Global evidence from the World Bank presented at the event addressed policymakers’ concerns about the potential negative impact of hiking tobacco taxes. The experience of countries such as Colombia, Moldova, South Korea, Ukraine, and Philippines clearly show that rather than undermining revenue collection, increasing tobacco taxes not only contributes to reducing health risks associated with tobacco use, but can also help mobilize additional domestic resources to fund priority investments and programs under national budgets, including expansion of universal health coverage. Evidence from a recent global report also shows that raising tobacco taxes is not the primary cause of illicit trade. Rather, it shows that non-price factors such as governance status, weak regulatory framework and enforcement mechanisms, and the availability of informal distribution networks are far more important factors. Indeed, the evidence highlights that the illicit cigarette market is relatively larger in countries with low taxes and prices, while relatively smaller in countries with higher cigarette taxes and prices.
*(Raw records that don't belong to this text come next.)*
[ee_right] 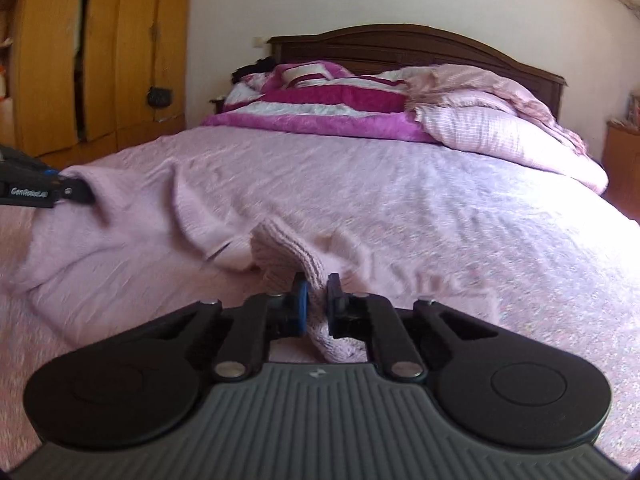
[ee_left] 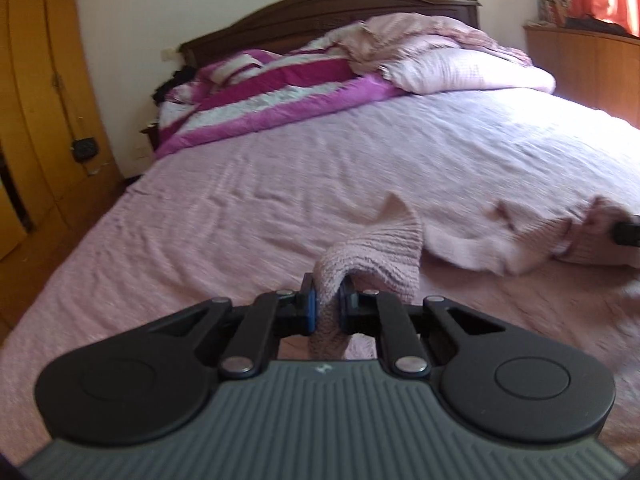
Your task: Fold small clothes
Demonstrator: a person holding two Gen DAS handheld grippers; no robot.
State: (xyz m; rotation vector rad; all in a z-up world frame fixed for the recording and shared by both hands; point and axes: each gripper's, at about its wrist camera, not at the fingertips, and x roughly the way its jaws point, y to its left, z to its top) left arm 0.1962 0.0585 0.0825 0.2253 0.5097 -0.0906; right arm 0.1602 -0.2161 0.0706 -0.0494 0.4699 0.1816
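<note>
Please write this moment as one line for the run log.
left claw: shut on pink knit garment | right claw: shut on garment | garment: partly lifted over bed

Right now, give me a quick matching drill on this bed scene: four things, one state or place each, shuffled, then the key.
Things:
1. left gripper
2. pink sweater
3. magenta striped blanket
4. wardrobe

States or places:
A. bunched at the head of the bed
B. stands left of the bed, against the wall
C. shut on a ribbed knit edge
D. spread on the bedsheet, pinched at two spots

Pairs: 1-C, 2-D, 3-A, 4-B
</note>
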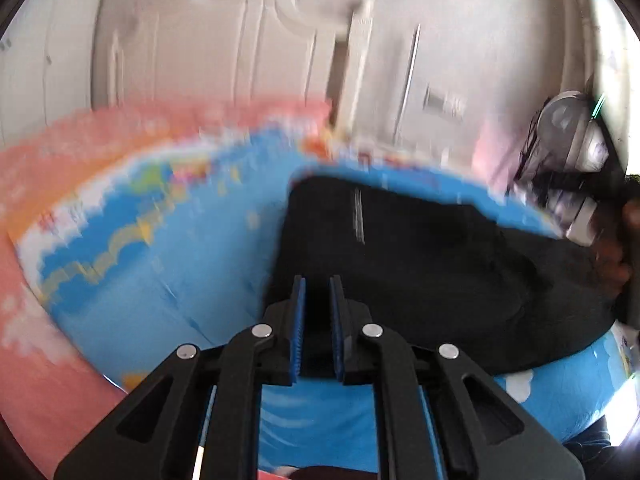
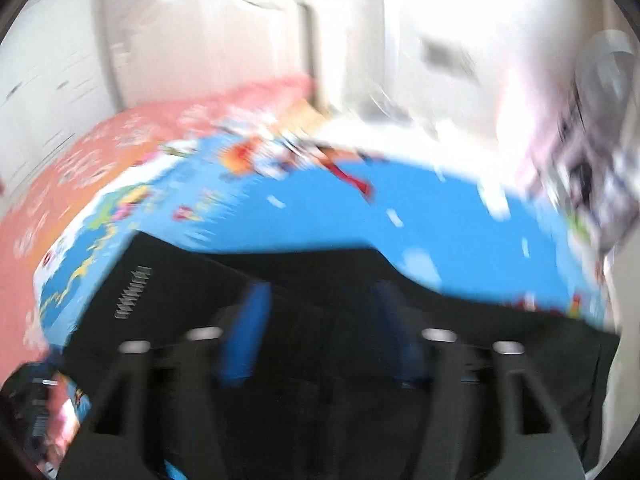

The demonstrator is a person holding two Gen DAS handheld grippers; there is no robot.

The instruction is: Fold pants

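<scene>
Your left tongs (image 1: 318, 284) hang nearly together, empty, over the black pants (image 1: 420, 272); your right tongs (image 2: 320, 300) stand apart; a fold looks laid; next, regrip an edge.

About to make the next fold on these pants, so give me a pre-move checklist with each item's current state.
1. Left gripper empty: ok, jaws narrow with a gap, no cloth between them.
2. Right gripper empty: ok, jaws wide apart.
3. Black pants lying on the blue sheet: ok.
4. Pants smooth, edges aligned: cannot tell, both views blurred.
5. Whole garment in view: not ok, it runs past the right wrist frame.
</scene>
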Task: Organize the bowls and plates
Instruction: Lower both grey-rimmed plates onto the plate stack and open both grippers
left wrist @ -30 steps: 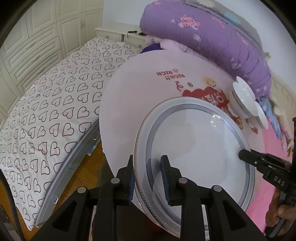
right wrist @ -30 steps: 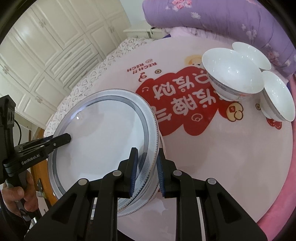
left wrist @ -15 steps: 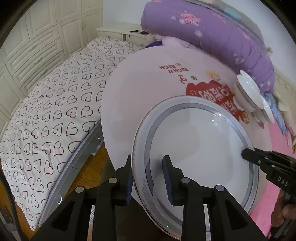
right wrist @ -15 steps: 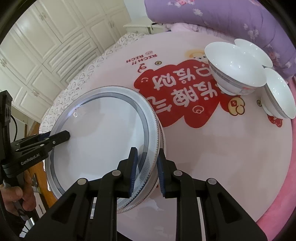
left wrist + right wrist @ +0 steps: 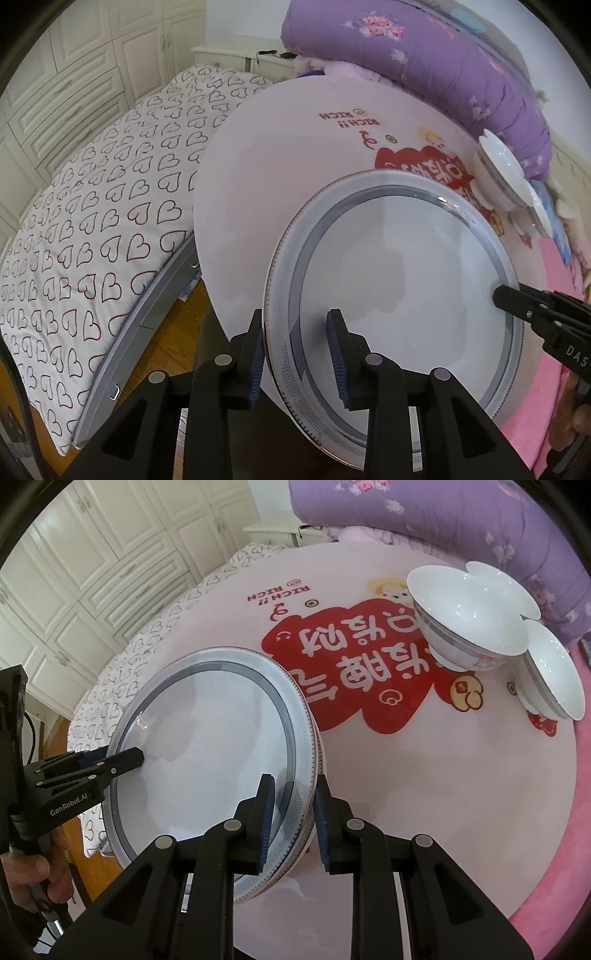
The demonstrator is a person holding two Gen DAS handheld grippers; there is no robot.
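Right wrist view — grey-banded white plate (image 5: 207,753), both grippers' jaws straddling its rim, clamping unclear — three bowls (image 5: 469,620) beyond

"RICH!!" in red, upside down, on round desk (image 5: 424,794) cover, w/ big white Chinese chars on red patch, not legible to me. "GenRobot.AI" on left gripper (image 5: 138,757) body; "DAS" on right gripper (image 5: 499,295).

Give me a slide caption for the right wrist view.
Both tongs straddle opposite rims of a grey-banded plate; three white bowls wait nearby.
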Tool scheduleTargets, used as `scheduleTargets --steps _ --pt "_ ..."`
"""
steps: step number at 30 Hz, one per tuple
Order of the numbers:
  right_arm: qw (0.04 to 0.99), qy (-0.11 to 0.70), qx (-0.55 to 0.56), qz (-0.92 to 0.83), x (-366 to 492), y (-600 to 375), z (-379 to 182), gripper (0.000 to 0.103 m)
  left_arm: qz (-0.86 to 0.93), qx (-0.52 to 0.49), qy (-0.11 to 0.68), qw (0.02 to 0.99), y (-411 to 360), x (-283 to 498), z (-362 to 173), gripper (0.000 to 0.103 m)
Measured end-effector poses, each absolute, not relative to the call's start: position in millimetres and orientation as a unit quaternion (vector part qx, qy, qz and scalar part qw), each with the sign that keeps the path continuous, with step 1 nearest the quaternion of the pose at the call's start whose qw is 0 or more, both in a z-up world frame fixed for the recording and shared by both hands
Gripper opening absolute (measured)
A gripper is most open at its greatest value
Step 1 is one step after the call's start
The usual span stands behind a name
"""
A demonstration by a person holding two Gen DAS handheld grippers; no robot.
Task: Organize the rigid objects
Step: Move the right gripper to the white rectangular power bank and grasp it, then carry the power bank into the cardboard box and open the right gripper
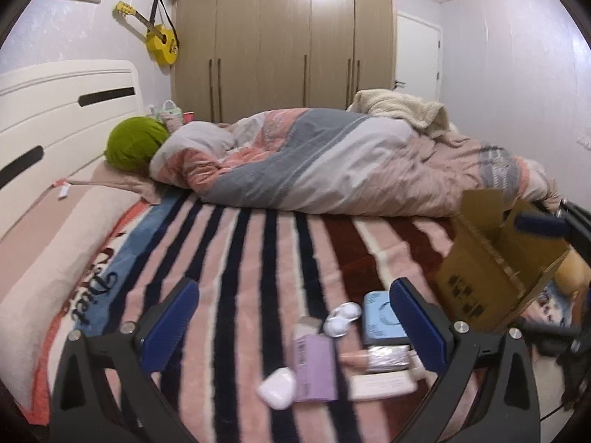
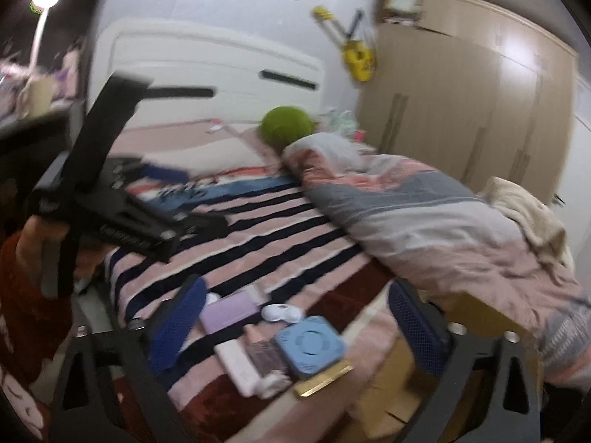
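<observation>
Bedroom, striped pink-and-navy fleece blanket (image 1: 240, 258) spread over the bed. Small rigid items lie in a loose cluster near the blanket's front edge:
- pale lilac rectangular carton (image 1: 314, 365), lying flat
- white rounded plastic earbud case (image 1: 277, 387), touching the carton's near corner
- white double-lobed plastic case (image 1: 341, 319), just beyond the carton
- light blue square plastic device with rounded corners (image 2: 310, 343), beside the double-lobed case
- cream-white flat tube (image 2: 238, 367) and a clear-wrapped small packet (image 2: 266, 360), side by side
- thin gold-edged flat card or box (image 2: 323, 378), partly under the blue device; exact kind unclear.

Open brown corrugated cardboard box (image 1: 491, 269) stands on the bed to the right of the cluster, flaps up. Judged to be the collection bin, set close so carries are short.

Left gripper (image 1: 291, 325): blue-padded jaws spread wide, nothing between the pads, hovering over the cluster. Right gripper (image 2: 295, 325): jaws also apart, empty, framing the blue device and the double-lobed case; seen from the left wrist camera it sits beside the box. Nothing picked up yet, by the look of it.

Obstacles: rumpled pink-grey-white quilt (image 1: 332, 162) heaped behind, well clear of the items. The items crowd one another, so a pinch on one may nudge its neighbours. The two grippers work the same small patch; collision risk. A green round cushion (image 1: 135, 144) sits at the headboard, irrelevant.
</observation>
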State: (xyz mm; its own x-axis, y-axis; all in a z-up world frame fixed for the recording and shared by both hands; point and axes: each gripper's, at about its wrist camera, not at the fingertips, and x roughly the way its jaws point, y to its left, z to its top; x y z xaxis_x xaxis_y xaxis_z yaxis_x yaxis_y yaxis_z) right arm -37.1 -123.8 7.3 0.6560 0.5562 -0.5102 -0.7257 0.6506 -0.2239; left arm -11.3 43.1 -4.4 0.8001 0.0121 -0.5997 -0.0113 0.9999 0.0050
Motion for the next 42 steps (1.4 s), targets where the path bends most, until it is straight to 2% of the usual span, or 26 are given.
scheduleTargets --steps 5,7,9,17,21,29,33,34,42 --pt "0.837 0.254 -0.233 0.424 -33.9 -82.1 -40.5 0.065 0.027 -0.007 0.317 0.948 68.5 -17.4 -30.3 0.103" --pt "0.814 0.301 -0.229 0.442 -23.6 -69.6 -68.6 0.052 0.026 -0.025 0.331 0.943 81.3 -17.7 -46.7 0.103" --pt "0.795 0.343 -0.239 0.439 -13.9 -60.8 -97.9 0.047 0.022 -0.036 0.339 0.94 86.5 -17.8 -63.6 0.102" --pt "0.748 0.443 -0.284 0.404 16.6 -54.2 -158.0 0.04 0.022 -0.049 0.351 0.935 100.2 -18.2 -103.1 0.103" --pt "0.733 0.464 -0.308 0.39 22.7 -55.3 -165.2 0.039 0.007 -0.052 0.347 0.936 103.5 -16.2 -107.0 0.103" --pt "0.704 0.485 -0.337 0.395 25.2 -40.7 -170.4 0.035 -0.084 -0.124 0.36 0.921 106.4 -18.8 -105.1 0.103" --pt "0.684 0.498 -0.358 0.394 30.0 -34.0 -181.6 0.036 -0.087 -0.107 0.363 0.921 97.4 -20.6 -100.4 0.103" --pt "0.69 0.497 -0.347 0.397 32.4 -34.8 -179.7 0.031 -0.089 -0.103 0.367 0.92 95.9 -20.5 -99.6 0.103" --pt "0.76 0.403 -0.261 0.439 14.0 -48.0 -100.7 0.031 -0.199 -0.122 0.358 0.904 66.7 -16.5 -68.2 0.102"
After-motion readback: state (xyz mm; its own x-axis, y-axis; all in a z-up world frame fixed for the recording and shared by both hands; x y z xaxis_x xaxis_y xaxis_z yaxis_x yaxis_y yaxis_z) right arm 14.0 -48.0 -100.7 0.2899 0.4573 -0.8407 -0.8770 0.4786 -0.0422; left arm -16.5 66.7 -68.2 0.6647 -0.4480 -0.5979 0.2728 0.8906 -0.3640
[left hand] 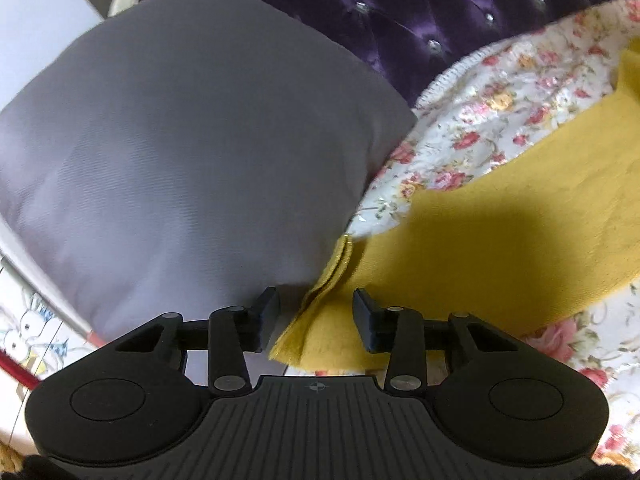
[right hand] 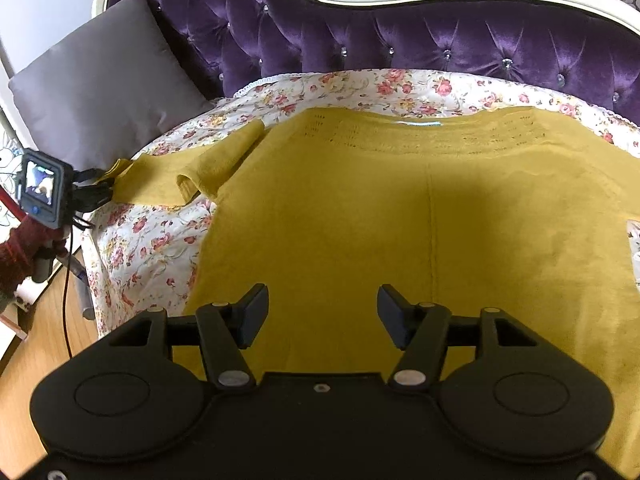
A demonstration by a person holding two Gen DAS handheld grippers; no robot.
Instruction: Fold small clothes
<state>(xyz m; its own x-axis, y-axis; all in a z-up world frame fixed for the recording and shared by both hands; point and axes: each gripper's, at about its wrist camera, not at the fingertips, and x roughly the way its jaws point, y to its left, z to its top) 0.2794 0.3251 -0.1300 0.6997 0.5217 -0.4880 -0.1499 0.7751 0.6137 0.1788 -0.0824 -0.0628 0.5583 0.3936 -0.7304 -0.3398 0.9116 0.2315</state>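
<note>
A mustard-yellow knit top (right hand: 400, 208) lies spread flat on the floral quilt (right hand: 152, 240). Its left sleeve (right hand: 192, 172) stretches out to the left, with a fold in it. In the left wrist view the sleeve (left hand: 500, 220) runs toward me and its cuff end (left hand: 316, 320) sits between the open jaws of my left gripper (left hand: 316, 316), not pinched. The left gripper also shows in the right wrist view (right hand: 96, 192) at the sleeve's end. My right gripper (right hand: 322, 316) is open and empty, hovering over the top's lower body.
A grey cushion (left hand: 180, 140) lies right beside the sleeve cuff on the left. The purple tufted sofa back (right hand: 400, 28) runs behind the quilt. The quilt's edge drops to a wooden floor (right hand: 36, 360) at the left.
</note>
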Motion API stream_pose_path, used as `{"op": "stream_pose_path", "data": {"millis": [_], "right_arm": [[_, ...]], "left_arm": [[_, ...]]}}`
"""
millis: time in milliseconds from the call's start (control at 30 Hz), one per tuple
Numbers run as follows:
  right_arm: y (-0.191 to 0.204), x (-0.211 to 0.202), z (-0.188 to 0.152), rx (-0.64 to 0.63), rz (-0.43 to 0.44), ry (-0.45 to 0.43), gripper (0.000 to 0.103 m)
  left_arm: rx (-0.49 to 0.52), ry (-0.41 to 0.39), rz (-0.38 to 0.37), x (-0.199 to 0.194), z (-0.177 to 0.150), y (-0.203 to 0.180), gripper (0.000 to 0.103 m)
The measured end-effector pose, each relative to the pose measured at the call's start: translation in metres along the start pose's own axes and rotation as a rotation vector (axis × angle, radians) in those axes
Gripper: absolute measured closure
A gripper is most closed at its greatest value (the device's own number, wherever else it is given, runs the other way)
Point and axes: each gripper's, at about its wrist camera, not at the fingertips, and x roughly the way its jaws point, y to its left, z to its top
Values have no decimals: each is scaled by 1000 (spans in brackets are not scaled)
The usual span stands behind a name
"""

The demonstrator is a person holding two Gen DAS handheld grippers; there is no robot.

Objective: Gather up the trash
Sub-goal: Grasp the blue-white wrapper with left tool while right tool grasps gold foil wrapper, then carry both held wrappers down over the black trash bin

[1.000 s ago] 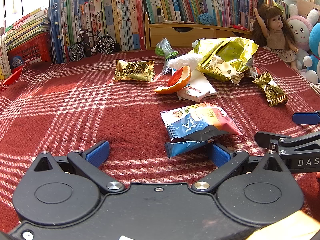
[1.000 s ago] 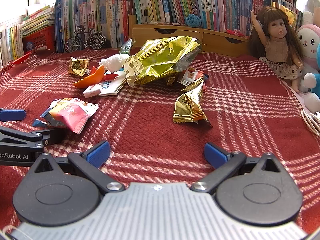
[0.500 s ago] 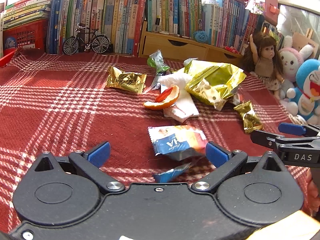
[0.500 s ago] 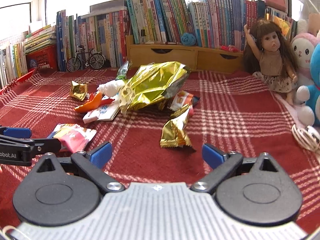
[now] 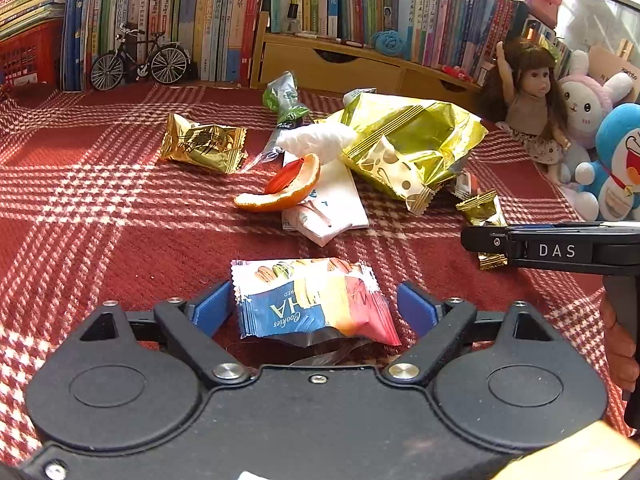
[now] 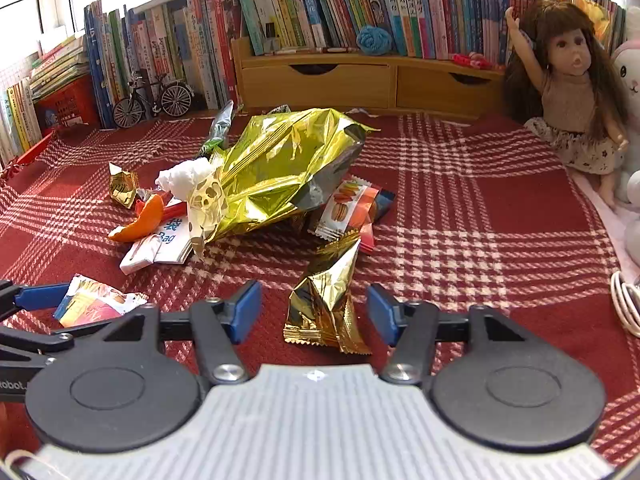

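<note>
Here, left gripper (image 5: 314,312) low, fingers spread around cookie packet (image 5: 312,306), right gripper (image 6: 314,312) likewise straddling gold wrapper (image 6: 326,304), contact unclear

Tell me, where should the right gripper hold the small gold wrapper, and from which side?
Probably across its crumpled middle, from the near side: the gold wrapper lies pointing away between the open right gripper, wide crimped end nearest.

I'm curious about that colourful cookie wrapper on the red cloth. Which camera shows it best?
The left wrist view: the cookie wrapper lies whole and close between the open left gripper, its print readable. The right wrist view catches only part of it at the left edge, behind a gripper finger.
</note>
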Motion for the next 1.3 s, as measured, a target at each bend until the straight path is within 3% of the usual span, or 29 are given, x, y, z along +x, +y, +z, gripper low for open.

Moreover, the findings of an assessment done for Indonesia addressed concerns of potential job losses in agriculture, manufacturing, and distribution as an argument against higher tobacco taxes. They show that simplifying the tax structure and raising cigarette taxes by an average of 47 percent would reduce cigarette demand by 2 percent, increase government revenue by 6.4 percent, but reduce gross employment in tobacco manufacturing sector by only 0.43 percent. In addition, the results of assessments done in eight low- and middle-income countries do not support the claim that increasing tobacco taxes is regressive and highlight the long-term benefits derived from improved health and productivity, particularly among the poor, who tend to be more responsive to prices changes than richer consumers.
The concluding message at the event was that by adopting a significant tobacco tax increase next year as part of a road map for subsequent yearly increases, the government of Vietnam would save lives and make people healthier. By increasing healthy life expectancy, this would be a critical investment in human capital, which is becoming more and more important as the nature of work evolves in response to rapid technological change and the relative importance of knowledge economies continues to grow in the XXI Century.